Financial AI MLOps — Project Structure

Complete map of every directory, file, and its role in the system.

Top-Level Layout

Financial_AI_MLOps/
├── .databricks/              # Local Databricks CLI state (auto-generated)
├── .github/workflows/        # CI/CD automation (GitHub Actions)
├── .sops.yaml                # Secret encryption rules (Age/SOPS)
├── .venv/                    # Python virtual environment
├── Operational_Documents/    # ← You are here — runbooks, guides, references
├── dashboard/                # Web-based monitoring dashboard (HTML/JS)
├── databricks.yml            # Databricks Asset Bundle root config
├── dist/                     # Built Python wheel (output of `uv build`)
├── project_config.yml        # Master runtime configuration (YAML)
├── pyproject.toml            # Python project definition, deps, lint rules
├── resources/                # Databricks job & pipeline YAML definitions
├── scripts/financial/        # Notebook-style entry-point scripts
├── setup_uc_infrastructure.sql # Unity Catalog DDL (catalogs, schemas, volumes)
├── src/financial_transactions/ # Main Python library (installable wheel)
├── tests/                    # Pytest unit tests
├── typings/                  # Custom type stubs
└── version.txt               # Package version (dynamic in pyproject.toml)

`resources/` — Databricks Workflow Definitions

All jobs and pipelines defined here are deployed via databricks bundle deploy.

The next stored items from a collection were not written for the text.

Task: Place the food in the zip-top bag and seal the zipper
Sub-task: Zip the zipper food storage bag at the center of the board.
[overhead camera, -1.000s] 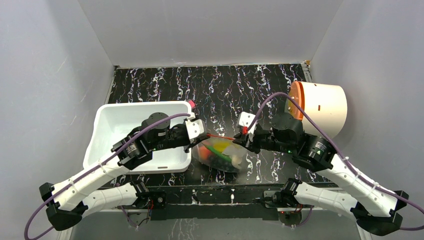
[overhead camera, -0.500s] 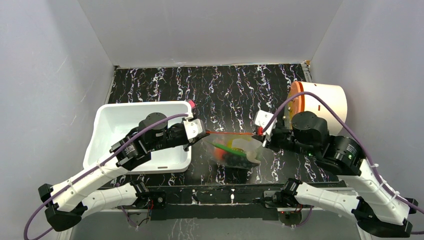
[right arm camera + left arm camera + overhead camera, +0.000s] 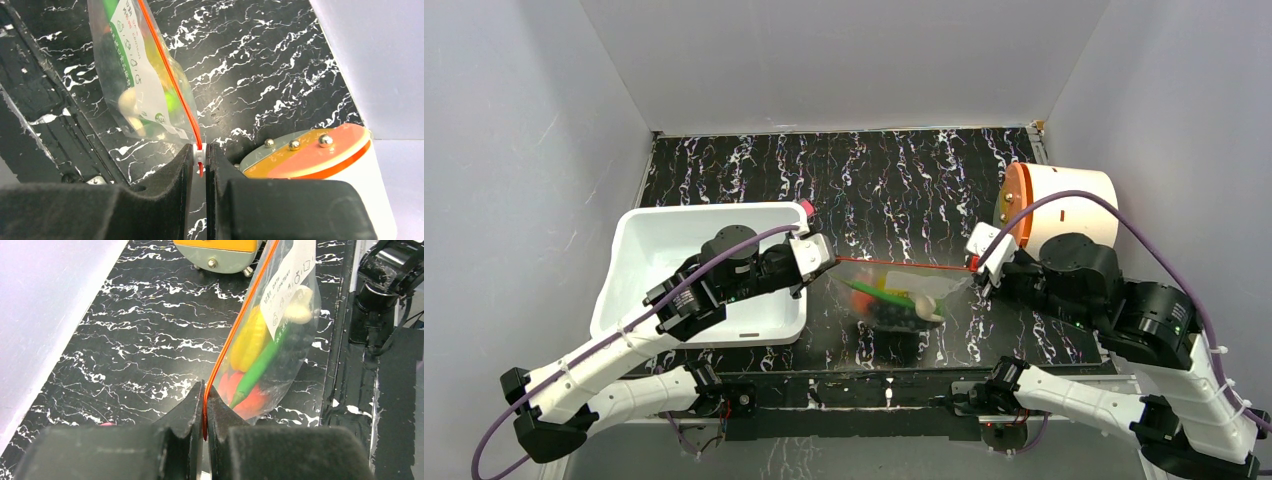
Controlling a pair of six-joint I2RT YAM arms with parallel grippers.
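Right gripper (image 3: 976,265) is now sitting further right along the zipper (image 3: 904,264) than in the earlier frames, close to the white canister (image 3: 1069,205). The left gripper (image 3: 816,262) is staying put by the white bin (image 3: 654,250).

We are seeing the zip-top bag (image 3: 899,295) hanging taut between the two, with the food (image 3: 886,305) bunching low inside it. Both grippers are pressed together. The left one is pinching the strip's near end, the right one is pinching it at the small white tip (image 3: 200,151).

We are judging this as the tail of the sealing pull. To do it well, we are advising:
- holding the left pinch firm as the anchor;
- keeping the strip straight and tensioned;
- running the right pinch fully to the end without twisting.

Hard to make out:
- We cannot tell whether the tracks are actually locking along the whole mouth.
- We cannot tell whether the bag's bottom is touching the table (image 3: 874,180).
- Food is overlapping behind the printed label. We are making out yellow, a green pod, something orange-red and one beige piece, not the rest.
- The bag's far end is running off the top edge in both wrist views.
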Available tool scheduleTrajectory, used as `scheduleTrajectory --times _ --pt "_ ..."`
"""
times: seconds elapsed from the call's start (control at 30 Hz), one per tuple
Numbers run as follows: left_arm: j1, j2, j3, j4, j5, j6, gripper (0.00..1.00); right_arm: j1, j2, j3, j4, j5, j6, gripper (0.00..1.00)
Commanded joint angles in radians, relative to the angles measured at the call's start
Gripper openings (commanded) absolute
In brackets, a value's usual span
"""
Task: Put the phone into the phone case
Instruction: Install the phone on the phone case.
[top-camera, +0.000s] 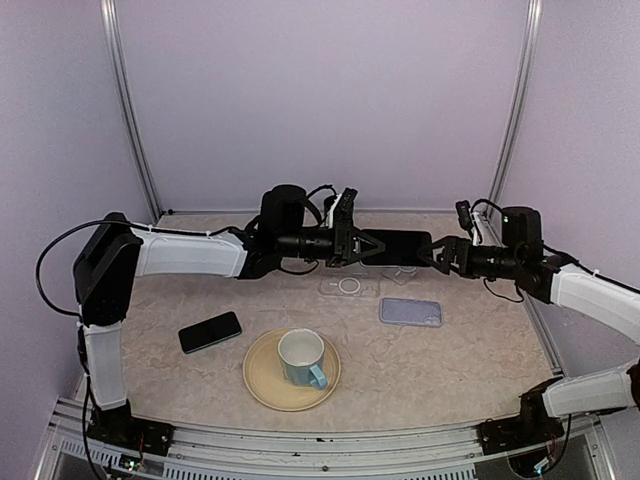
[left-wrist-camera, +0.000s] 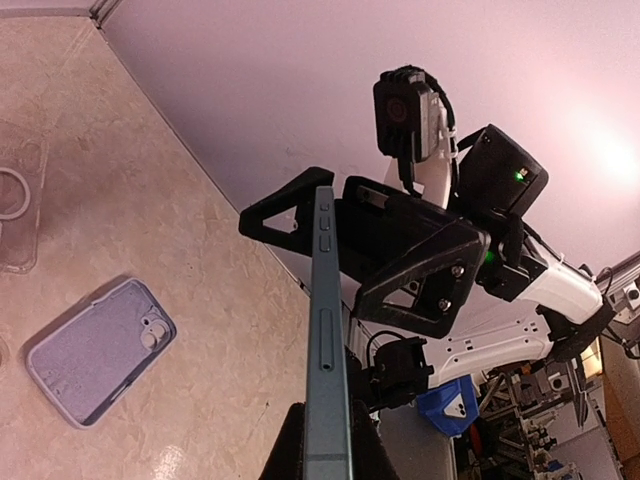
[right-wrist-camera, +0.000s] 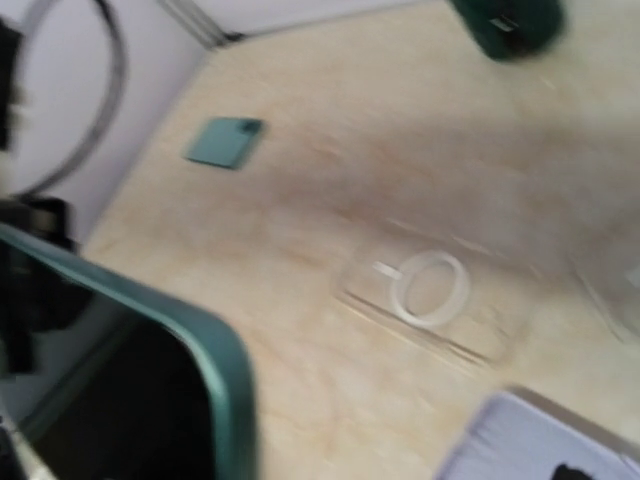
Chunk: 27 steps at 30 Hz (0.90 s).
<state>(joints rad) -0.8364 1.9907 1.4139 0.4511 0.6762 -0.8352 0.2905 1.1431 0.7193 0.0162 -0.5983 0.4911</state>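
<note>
I have the left gripper and right gripper both pinching the phone aloft, apparently regripping it for the clear case.

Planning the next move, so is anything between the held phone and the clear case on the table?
Nothing visible. Left gripper and right gripper hold the phone in the air, and the clear case lies uncovered.
</note>
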Motion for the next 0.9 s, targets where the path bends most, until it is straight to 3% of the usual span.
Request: scheduleTrajectory --times 0.0,0.37,0.87 --pt "0.007 0.047 0.104 -0.106 0.013 0.048 0.00 -0.022 0.026 0.019 -0.112 0.089 -0.012 1.00" --pt "0.010 0.168 0.239 -0.275 0.042 0.080 0.00 -0.068 -0.004 -0.036 -0.138 0.162 0.006 1.00" --pt "0.010 0.332 0.388 -0.334 0.075 0.045 0.00 -0.118 0.062 -0.112 -0.078 0.133 0.012 1.00"
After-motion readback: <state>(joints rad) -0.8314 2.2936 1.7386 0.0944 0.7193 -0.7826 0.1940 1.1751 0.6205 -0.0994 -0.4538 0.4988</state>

File	Databricks Resource	Schedule	Purpose
`ingestion_workflow.yml`	Job: `financial-api-ingestion-workflow`	Manual / event-triggered	Collect live trades, then run DLT
`streaming_pipeline.yml`	Pipeline: `financial-streaming-dlt`	Triggered by ingestion job	DLT Bronze→Silver→Gold medallion
`retraining_workflow.yml`	Job: `financial-retraining-workflow`	Nightly `0 0 0 * * ?`	Train 4 models + champion/challenger gate
`drift_monitoring.yml`	Job: `financial-drift-monitoring`	Every 30 min `0 /30 * * ?`	PSI/JS drift detection + retrain trigger

`scripts/financial/` — Notebook Entry-Point Scripts

These run directly inside Databricks as notebooks or spark_python_task. They install the wheel and call library code.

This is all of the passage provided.